**Directions for this task**.
Where a picture appears, leave it out, and transcribe all the lines below exactly.

^^^^^^^^

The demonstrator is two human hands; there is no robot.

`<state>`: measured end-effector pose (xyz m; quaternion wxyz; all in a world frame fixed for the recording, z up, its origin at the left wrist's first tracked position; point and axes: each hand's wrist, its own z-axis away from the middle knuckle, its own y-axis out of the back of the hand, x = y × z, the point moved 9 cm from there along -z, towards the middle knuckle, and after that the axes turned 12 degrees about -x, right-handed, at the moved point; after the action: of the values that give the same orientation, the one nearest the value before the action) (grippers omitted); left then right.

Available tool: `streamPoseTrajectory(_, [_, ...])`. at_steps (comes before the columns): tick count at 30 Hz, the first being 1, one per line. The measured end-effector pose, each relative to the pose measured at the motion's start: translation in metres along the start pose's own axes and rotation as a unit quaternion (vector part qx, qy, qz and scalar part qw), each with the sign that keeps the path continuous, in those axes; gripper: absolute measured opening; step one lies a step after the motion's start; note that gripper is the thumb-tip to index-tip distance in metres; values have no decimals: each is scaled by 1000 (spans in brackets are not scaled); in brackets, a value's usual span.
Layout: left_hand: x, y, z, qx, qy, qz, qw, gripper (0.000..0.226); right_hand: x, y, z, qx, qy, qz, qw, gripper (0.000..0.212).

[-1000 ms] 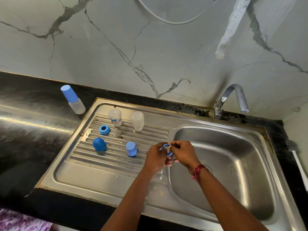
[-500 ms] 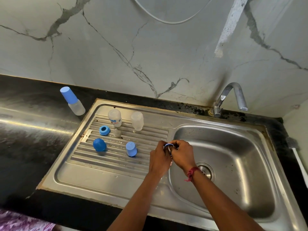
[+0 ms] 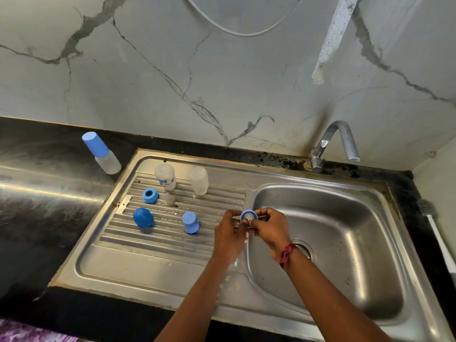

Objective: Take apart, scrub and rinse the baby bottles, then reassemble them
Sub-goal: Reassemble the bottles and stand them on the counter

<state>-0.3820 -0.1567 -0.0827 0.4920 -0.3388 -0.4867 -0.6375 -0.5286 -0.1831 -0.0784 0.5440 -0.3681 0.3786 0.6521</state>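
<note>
My left hand [image 3: 228, 234] and my right hand [image 3: 270, 228] meet over the ridge between the drainboard and the sink basin [image 3: 328, 243]. Together they pinch a blue bottle collar with a clear teat in it [image 3: 248, 216]. On the drainboard [image 3: 160, 243] stand two clear bottle bodies upside down, one printed [image 3: 165, 176] and one plain [image 3: 199, 180]. Near them lie a blue collar ring [image 3: 150, 195], a loose clear teat [image 3: 169, 199], a dark blue domed cap [image 3: 143, 217] and a light blue cap [image 3: 190, 222].
An assembled bottle with a light blue cap [image 3: 101, 153] stands on the black counter left of the sink. The tap [image 3: 333, 141] runs no water at the back right. A bottle brush [image 3: 436, 233] lies along the right counter edge.
Both hands stayed over the basin's left rim, shifting slightly while working the collar; the collar now shows its open face with the teat toward me. The camera view shifted a little.
</note>
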Motion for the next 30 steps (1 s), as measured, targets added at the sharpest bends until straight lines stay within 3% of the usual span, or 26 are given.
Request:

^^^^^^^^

**Written reply**.
The demonstrator is two human hands; there is no robot.

`<state>`: measured end-effector pose (xyz m; quaternion wxyz; all in a world frame fixed for the recording, z up, its origin at the left wrist's first tracked position; point and axes: each hand's wrist, its own z-axis away from the middle knuckle, its own y-axis out of the back of the hand, x = y × z, the point moved 9 cm from there along -z, towards the middle knuckle, and after that the axes turned 12 degrees about -x, right-handed, at the moved point; after the action: of the values that give the same orientation, the one nearest the value before the action) (grippers omitted); left then right.

Available tool: `streamPoseTrajectory(_, [_, ...])`. at_steps (comes before the columns): tick count at 30 Hz, the first being 1, one per line. The measured end-effector pose, each relative to the pose measured at the motion's start: translation in metres along the start pose's own axes and rotation as a unit quaternion (vector part qx, qy, qz and scalar part qw), each with the sign that keeps the path continuous, in those axes; gripper: absolute measured opening; step one lies a step after the motion's start; note that gripper is the thumb-tip to index-tip distance in metres; values have no decimals: each is scaled by 1000 (spans in brackets are not scaled); in brackets, a value's usual span.
Layout: left_hand: x, y, z, qx, qy, qz, qw, gripper (0.000..0.226); right_hand: x, y, z, qx, qy, qz, qw, gripper (0.000..0.212).

[-1000 ms] 
[-500 ms] 
[+0 ms] 

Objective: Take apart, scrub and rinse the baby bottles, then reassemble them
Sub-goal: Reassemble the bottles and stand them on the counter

<state>-0.3820 -0.1567 -0.0827 0.4920 -0.3388 -0.4867 -0.6375 -0.5286 -0.1831 -0.0784 0.5440 -0.3681 0.3786 0.6521</state>
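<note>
My left hand [image 3: 228, 234] and my right hand [image 3: 270, 228] meet over the ridge between the drainboard and the sink basin [image 3: 328, 243]. Together they pinch a blue bottle collar with a clear teat in it [image 3: 248, 216]. On the drainboard [image 3: 160, 243] stand two clear bottle bodies upside down, one printed [image 3: 165, 176] and one plain [image 3: 199, 180]. Near them lie a blue collar ring [image 3: 150, 195], a loose clear teat [image 3: 169, 199], a dark blue domed cap [image 3: 143, 217] and a light blue cap [image 3: 190, 222].
An assembled bottle with a light blue cap [image 3: 101, 153] stands on the black counter left of the sink. The tap [image 3: 333, 141] runs no water at the back right. A bottle brush [image 3: 436, 233] lies along the right counter edge.
Both hands stayed over the basin's left rim, shifting slightly while working the collar; the collar now shows its open face with the teat toward me. The camera view shifted a little.
</note>
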Motion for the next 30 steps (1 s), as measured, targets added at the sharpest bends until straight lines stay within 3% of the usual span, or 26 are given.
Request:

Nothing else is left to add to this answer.